With each passing day, he walked a little farther, and by the middle of October he was able to hike to the gate and back each morning. He even began venturing into the woods again. It was during one such outing, on the first chilly day of the season, that the Villa dei Fiori echoed with a single crack of a small-caliber weapon. The restorer emerged from the trees a few moments later with a sweater knotted casually round his neck and the dogs howling with bloodlust. He informed Carlos that he had been charged by a wild boar and that the boar, unfortunately, had not survived the encounter. When Carlos looked for evidence of a gun, the restorer seemed to smile. Then he turned and set out down the gravel road toward the villa. Carlos found the animal a few minutes later. Between its eyes was a bloodless hole. Small and neat. Almost as if it had been painted with a brush.

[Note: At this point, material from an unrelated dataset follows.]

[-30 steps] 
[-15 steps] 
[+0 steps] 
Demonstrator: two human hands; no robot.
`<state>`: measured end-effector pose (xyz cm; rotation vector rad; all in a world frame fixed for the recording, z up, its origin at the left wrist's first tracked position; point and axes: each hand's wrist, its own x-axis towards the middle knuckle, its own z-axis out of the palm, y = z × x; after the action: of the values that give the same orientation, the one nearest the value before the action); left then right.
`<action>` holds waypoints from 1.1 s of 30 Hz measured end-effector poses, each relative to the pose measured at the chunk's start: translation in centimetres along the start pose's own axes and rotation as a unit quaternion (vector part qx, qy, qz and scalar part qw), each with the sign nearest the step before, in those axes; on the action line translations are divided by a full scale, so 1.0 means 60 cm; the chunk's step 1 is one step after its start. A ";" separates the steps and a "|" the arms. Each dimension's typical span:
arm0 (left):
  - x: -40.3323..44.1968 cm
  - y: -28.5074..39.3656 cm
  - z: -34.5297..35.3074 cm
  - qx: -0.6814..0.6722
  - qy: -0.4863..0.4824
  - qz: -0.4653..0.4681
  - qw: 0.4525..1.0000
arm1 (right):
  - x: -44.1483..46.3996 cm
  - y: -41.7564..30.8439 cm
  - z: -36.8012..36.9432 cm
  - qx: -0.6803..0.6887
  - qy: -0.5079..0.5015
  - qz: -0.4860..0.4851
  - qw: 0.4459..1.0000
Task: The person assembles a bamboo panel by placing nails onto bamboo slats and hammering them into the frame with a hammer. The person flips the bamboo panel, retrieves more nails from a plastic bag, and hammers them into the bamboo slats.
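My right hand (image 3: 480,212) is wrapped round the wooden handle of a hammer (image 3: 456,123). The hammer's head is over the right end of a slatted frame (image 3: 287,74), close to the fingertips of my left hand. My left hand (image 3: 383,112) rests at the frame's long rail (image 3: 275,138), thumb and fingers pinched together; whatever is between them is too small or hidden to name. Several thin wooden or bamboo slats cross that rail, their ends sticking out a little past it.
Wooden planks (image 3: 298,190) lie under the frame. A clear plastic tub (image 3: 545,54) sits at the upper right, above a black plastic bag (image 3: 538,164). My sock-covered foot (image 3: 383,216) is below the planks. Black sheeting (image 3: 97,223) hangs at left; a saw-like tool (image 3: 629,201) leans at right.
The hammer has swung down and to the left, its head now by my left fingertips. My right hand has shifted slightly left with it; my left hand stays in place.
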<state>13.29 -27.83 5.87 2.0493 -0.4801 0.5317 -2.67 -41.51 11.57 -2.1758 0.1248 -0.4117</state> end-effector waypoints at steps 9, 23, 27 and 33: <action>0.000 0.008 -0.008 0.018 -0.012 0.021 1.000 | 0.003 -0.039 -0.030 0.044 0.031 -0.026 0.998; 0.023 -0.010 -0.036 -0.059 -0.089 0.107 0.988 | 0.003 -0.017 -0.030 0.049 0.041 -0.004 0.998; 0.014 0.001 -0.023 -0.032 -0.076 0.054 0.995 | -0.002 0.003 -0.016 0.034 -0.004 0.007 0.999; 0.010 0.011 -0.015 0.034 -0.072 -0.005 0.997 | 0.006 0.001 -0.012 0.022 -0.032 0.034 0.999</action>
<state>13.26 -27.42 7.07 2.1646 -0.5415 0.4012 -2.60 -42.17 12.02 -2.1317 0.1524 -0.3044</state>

The next morning, the Villa dei Fiori, along with the rest of Europe, awoke to the stunning news that a disaster of unimaginable proportions had been narrowly averted. The story broke first in London, where the BBC reported that Scotland Yard was conducting “major terrorism-related raids” in East London and in neighborhoods near Heathrow and Gatwick airports. Later that morning, a sober-looking British prime minister went before the cameras at Downing Street to inform the nation that the security services had disrupted a major terrorist plot aimed at simultaneously destroying several airliners in British airspace. It was not the first time a plot such as this had been uncovered in Britain. What set this one apart, though, were the weapons involved: SA-18 shoulder-launch antiaircraft missiles. British police had found twelve of the sophisticated weapons during their early-morning raids and, according to the prime minister, were frantically searching for more. He refused to say where the terrorists had obtained the missiles but pointedly reminded reporters of the name of the country where the weapons were manufactured: Russia. Finally, in a chilling endnote, the prime minister stated that the plot had been “global in scope” and warned reporters that they had a long day ahead.

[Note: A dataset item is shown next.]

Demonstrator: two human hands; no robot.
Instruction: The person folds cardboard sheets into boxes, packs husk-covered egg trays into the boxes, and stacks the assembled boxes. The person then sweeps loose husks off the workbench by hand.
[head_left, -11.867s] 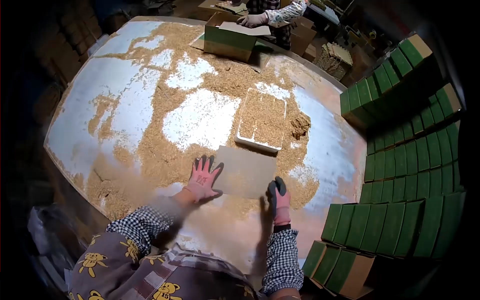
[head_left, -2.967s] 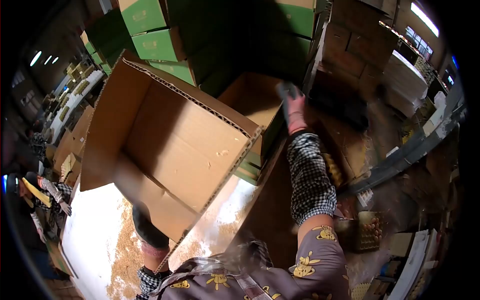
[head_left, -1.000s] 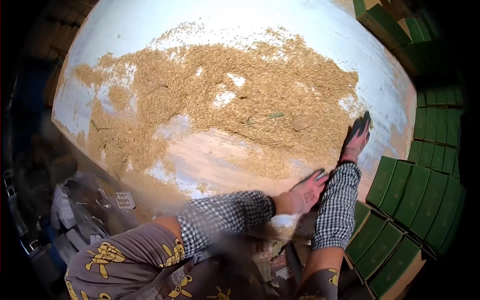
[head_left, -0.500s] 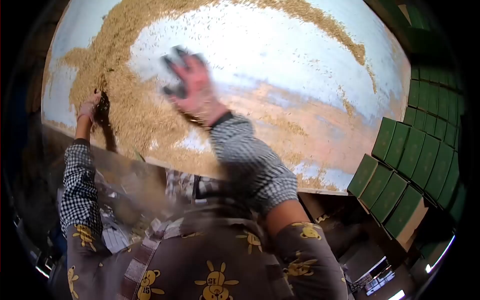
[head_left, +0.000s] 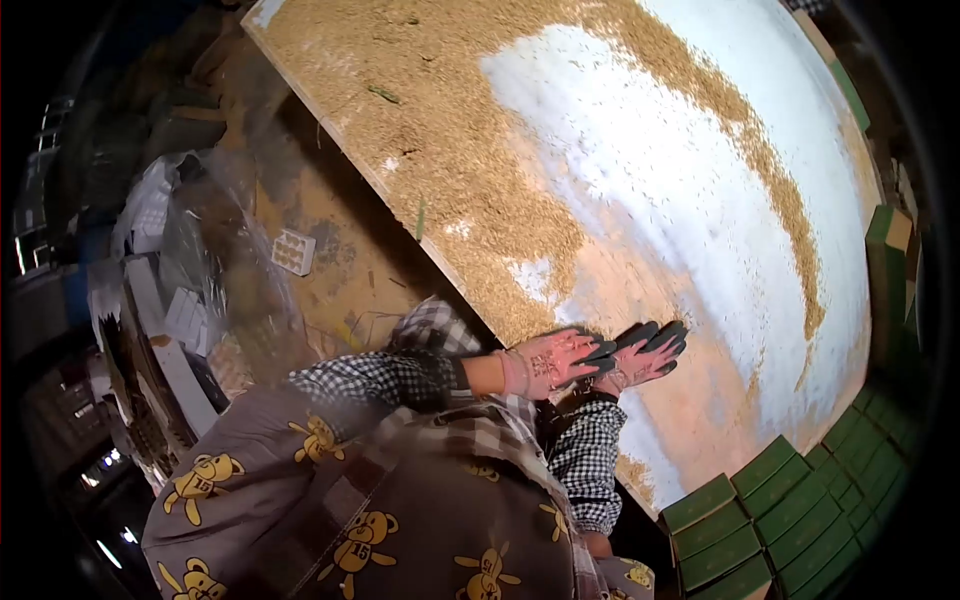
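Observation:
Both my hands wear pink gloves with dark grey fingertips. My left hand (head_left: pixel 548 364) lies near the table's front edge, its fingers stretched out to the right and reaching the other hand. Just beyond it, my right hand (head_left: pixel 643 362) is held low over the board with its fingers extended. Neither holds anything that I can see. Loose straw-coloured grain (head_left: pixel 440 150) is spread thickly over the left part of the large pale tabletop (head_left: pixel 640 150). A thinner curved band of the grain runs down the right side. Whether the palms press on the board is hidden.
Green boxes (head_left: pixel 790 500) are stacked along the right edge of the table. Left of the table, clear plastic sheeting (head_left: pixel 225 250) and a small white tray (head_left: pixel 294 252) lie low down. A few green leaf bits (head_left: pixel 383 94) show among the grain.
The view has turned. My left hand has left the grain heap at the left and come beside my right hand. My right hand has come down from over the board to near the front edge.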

Ten minutes later, in Paris, the French president strode before the cameras at the Élysée Palace and announced that a similar round of police raids had been carried out that same morning in the suburbs of Paris and in the South of France. Twenty missiles had been found thus far, ten in an apartment near Charles de Gaulle Airport and ten more on a fishing boat in Marseilles ’s bustling old port. Unlike the British prime minister, who had been circumspect about the origin of the missiles, the French president said it was clear to him that the weapons had been supplied to the terrorists, directly or indirectly, by a Russian source. He also suggested that the French security and intelligence services had played “a major role in foiling the plot.”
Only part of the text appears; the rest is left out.